*ABOUT THIS TASK*.
Please copy out the entries below exactly, beginning with the line that contains "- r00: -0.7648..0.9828" and ending with the line that contains "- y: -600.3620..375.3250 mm", and include nothing outside that span.

*PROVIDED DATA*.

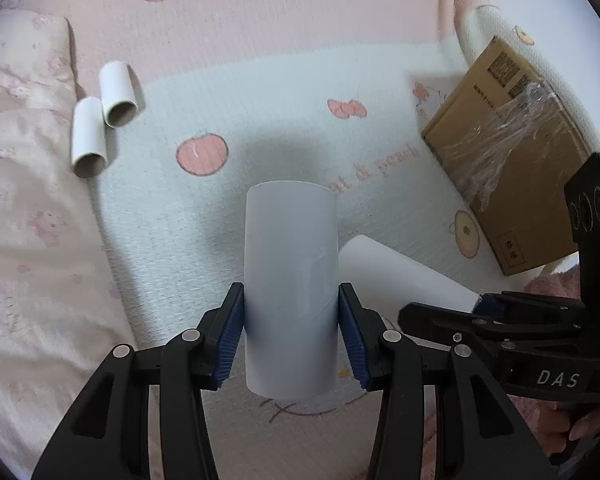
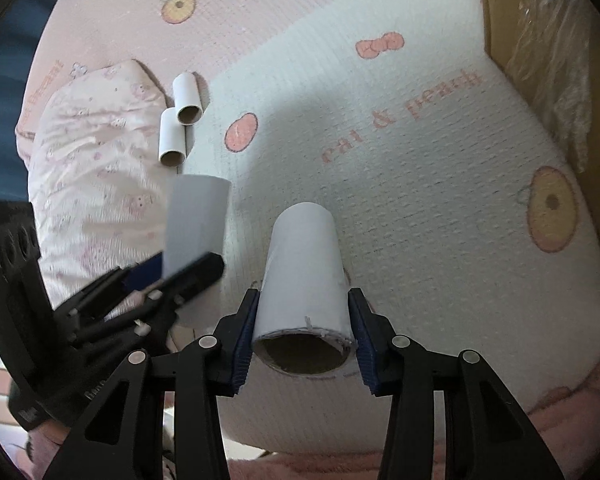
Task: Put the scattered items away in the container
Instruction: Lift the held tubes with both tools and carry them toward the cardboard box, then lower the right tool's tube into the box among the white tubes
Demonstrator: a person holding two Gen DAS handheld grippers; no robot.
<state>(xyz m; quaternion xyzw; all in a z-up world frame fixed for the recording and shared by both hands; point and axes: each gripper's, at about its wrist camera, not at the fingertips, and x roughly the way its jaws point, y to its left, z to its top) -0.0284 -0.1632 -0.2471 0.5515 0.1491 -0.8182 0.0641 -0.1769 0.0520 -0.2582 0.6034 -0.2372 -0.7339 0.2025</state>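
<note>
My left gripper (image 1: 291,332) is shut on a white cardboard tube (image 1: 291,280), held above the mat. My right gripper (image 2: 303,340) is shut on a second white tube (image 2: 304,276), its open brown end facing the camera. The right gripper also shows in the left wrist view (image 1: 476,304) with its tube (image 1: 396,268) to the right of mine. The left gripper and its tube (image 2: 196,220) show at the left of the right wrist view. Two more white tubes (image 1: 100,116) lie side by side on the mat at far left. A brown cardboard box (image 1: 512,152) with clear plastic stands at right.
A white and pink play mat (image 1: 260,100) with peach prints covers the floor. A pink patterned blanket (image 1: 24,208) lies along the left, touching the two loose tubes. The box wall (image 2: 540,40) rises at the right wrist view's upper right.
</note>
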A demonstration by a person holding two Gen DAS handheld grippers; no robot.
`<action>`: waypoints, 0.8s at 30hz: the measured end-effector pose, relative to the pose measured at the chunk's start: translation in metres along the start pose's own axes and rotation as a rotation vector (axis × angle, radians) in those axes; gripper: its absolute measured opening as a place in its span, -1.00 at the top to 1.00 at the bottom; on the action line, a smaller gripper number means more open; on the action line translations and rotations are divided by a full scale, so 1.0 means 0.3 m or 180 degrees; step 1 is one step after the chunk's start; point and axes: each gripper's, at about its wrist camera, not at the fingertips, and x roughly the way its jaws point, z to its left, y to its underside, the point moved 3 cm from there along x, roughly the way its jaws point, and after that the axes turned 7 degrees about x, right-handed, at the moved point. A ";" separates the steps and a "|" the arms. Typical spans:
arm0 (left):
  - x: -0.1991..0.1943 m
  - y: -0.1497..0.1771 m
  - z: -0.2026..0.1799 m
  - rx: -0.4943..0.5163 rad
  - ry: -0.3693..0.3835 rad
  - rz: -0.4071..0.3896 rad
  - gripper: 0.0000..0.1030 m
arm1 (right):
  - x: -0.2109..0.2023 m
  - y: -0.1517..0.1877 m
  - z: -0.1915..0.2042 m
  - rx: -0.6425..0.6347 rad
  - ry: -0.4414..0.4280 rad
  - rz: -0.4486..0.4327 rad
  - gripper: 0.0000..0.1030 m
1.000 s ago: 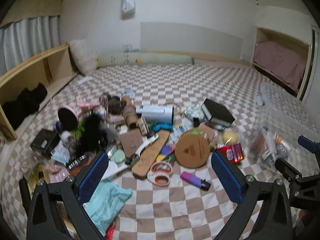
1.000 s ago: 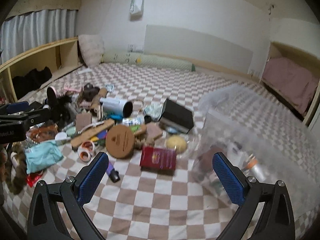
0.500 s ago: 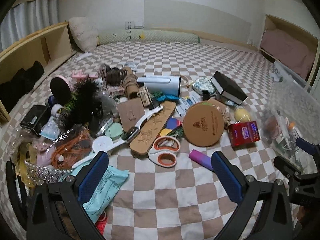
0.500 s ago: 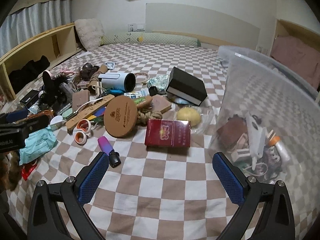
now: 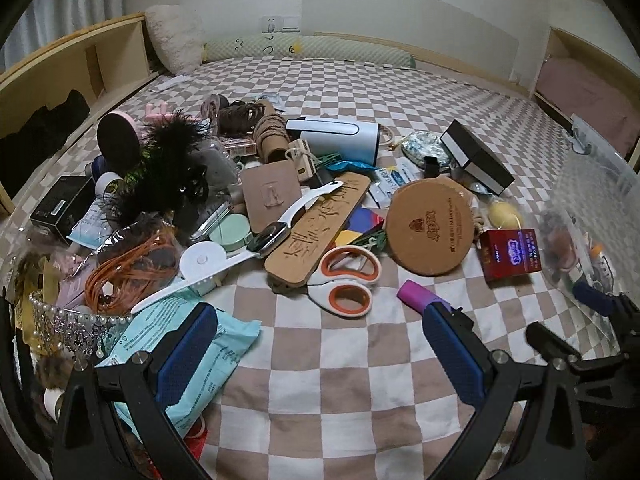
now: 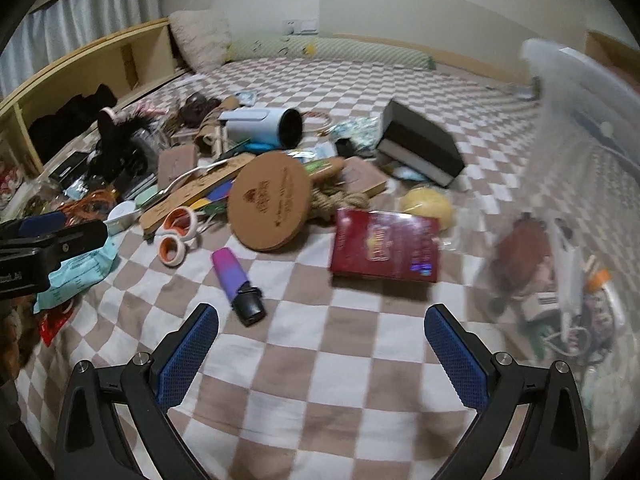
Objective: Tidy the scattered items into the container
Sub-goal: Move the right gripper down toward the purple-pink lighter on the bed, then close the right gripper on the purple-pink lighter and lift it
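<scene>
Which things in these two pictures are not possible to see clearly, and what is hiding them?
- Items inside the clear container, right wrist view: blurred by motion and its cloudy wall.
- Purple lighter, left wrist view: its black end sits behind the left gripper.
- Teal packet, same view: partly behind that gripper's other finger.
- Print on the red box, right wrist view: blurred.
- Pile at the lower left edge, left wrist view: cut off.

Both grippers lowered, advanced toward clutter; purple lighter [image 6: 237, 282] nearer right fingers [image 6: 188, 354].
</scene>
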 end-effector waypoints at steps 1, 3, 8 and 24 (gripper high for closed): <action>0.001 0.001 0.004 0.0000 -0.0012 0.0002 -1.00 | 0.014 0.001 0.009 -0.0014 -0.0029 0.0029 -0.92; 0.003 0.002 0.012 -0.0009 -0.0032 0.0004 -1.00 | 0.046 0.005 0.026 -0.0043 -0.0066 0.0092 -0.82; 0.005 -0.006 0.032 -0.0073 -0.0027 0.0003 -1.00 | 0.107 0.003 0.071 -0.0140 -0.0141 0.0193 -0.79; 0.021 -0.006 0.084 -0.0189 -0.0097 0.0065 -1.00 | 0.273 -0.004 0.194 -0.0422 -0.0268 0.0463 -0.57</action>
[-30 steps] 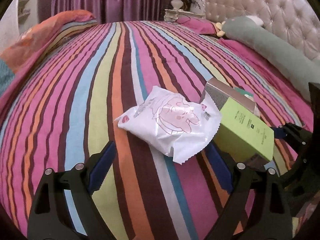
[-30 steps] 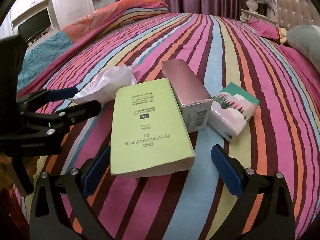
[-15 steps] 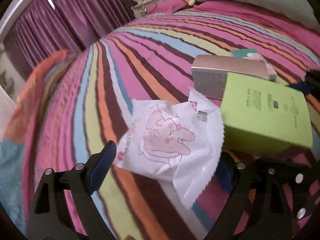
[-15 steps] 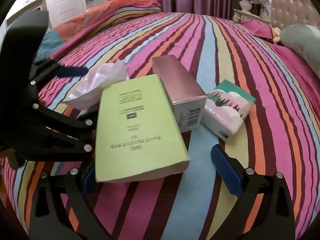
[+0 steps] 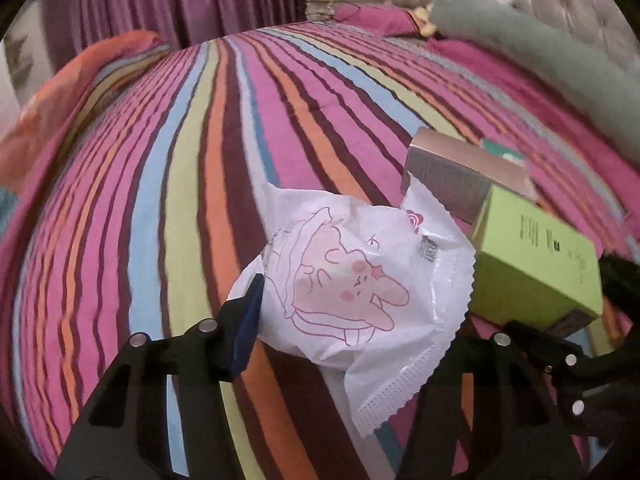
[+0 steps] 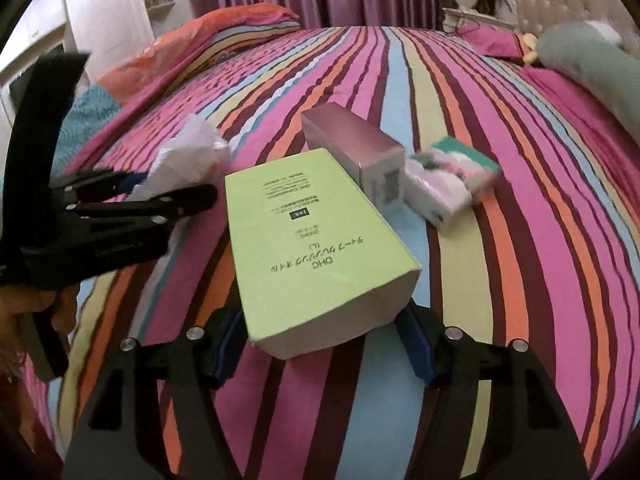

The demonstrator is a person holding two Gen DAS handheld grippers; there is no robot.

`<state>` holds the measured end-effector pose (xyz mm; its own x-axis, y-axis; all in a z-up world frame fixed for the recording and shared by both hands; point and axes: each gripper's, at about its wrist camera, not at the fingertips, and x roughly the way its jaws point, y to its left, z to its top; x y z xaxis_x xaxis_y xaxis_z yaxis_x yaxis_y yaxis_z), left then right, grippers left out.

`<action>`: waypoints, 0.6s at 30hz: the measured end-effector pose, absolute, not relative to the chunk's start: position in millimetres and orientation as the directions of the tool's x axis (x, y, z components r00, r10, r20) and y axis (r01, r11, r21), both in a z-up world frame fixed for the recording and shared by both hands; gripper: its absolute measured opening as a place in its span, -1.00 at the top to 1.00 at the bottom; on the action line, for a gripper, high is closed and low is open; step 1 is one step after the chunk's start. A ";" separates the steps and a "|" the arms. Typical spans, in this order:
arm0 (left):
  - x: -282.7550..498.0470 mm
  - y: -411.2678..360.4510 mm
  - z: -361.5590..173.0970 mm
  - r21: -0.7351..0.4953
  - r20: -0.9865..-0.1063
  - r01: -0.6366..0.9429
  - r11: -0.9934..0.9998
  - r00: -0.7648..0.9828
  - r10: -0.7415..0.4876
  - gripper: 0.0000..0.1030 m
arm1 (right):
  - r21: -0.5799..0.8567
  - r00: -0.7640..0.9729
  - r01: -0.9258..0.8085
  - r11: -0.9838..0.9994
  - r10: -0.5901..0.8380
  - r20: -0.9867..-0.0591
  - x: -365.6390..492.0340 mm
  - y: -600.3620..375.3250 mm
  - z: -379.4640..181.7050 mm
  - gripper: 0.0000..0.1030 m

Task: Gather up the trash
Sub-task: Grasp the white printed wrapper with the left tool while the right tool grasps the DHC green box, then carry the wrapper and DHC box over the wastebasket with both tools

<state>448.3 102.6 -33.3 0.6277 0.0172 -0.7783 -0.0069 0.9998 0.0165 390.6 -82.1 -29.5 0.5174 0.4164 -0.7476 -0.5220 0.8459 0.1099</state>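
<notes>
A crumpled white wrapper with a pink cartoon print lies on the striped bedspread. It sits between the fingers of my left gripper, whose jaws are closing; the left blue pad presses its edge and the right pad is hidden behind it. A flat green box has its near end between the closing jaws of my right gripper, both pads against its sides. The same green box shows right of the wrapper in the left wrist view.
A shiny pink box and a teal-and-white tissue pack lie just beyond the green box. A green bolster and tufted headboard stand at the far right. A folded orange blanket lies far left. A hand holds the left gripper.
Both grippers' jaws have narrowed from wide open. The left pads now touch the wrapper, and the right pads clamp the green box's near end. The box has shifted slightly.
</notes>
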 end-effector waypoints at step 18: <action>274.1 84.1 -20.6 -0.239 -0.734 -0.092 0.967 0.669 -0.118 -0.04 | 0.265 0.557 -0.301 0.916 0.394 -0.731 279.7 -148.0 -23.7 -0.23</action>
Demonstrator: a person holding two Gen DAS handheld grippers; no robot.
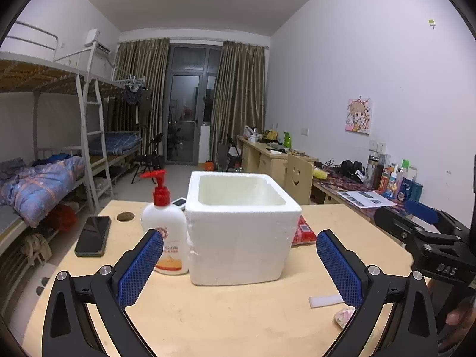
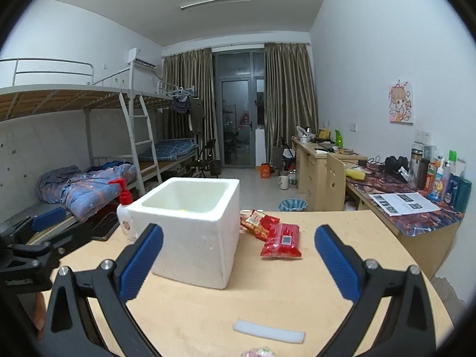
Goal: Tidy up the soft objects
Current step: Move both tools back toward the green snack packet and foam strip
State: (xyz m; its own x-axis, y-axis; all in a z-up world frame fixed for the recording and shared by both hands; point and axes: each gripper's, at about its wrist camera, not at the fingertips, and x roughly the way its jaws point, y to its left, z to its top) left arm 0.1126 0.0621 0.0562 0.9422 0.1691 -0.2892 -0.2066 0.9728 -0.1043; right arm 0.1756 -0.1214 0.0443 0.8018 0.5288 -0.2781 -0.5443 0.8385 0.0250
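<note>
At the bottom of the left wrist view the left gripper [image 1: 239, 263] stands with its blue-padded jaws spread wide and nothing between them; at the bottom of the right wrist view the right gripper [image 2: 238, 263] is likewise spread wide and empty. Nearest on the wooden table [image 2: 190, 315], low in the right view, lies a white foam strip [image 2: 269, 330], and at the very bottom edge a small pink-and-white soft object [image 2: 257, 352] peeks in, too cut off to identify. In the left view the same strip [image 1: 325, 301] and pink item [image 1: 345, 316] sit at lower right, beside the right finger.

In mid-frame stands the open white styrofoam box [image 2: 193, 232], upright, with a small yellow speck visible inside in the right view. Touching or just beside its left wall is a white lotion pump bottle [image 1: 165, 238] with a red pump. To the right of the box lie a red snack packet [image 2: 281, 241] and, just behind it, an orange-red snack bag [image 2: 255, 221], the two overlapping. Left of the bottle a black smartphone [image 1: 92, 235] lies flat near a round cable hole [image 1: 125, 216].

Farther off, a bunk bed [image 1: 59, 160] fills the left side, desks line the right wall, and curtains [image 1: 238, 101] flank a glass door at centre.
</note>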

*TASK ANSWER*.
  - r00: -0.7648..0.9828
  - r10: -0.7415..0.4876
  - gripper: 0.0000..0.1030 m
arm1 (right):
  - r21: -0.5799..0.8567
  - r00: -0.7640..0.9729
  - r01: -0.9258..0.8085
  - r11: -0.9838..0.9994
  - r10: -0.5901..0.8380
  - r20: -0.9867..-0.0591
  - x: -365.6390..492.0340 mm
  - y: -600.3620..375.3250 mm

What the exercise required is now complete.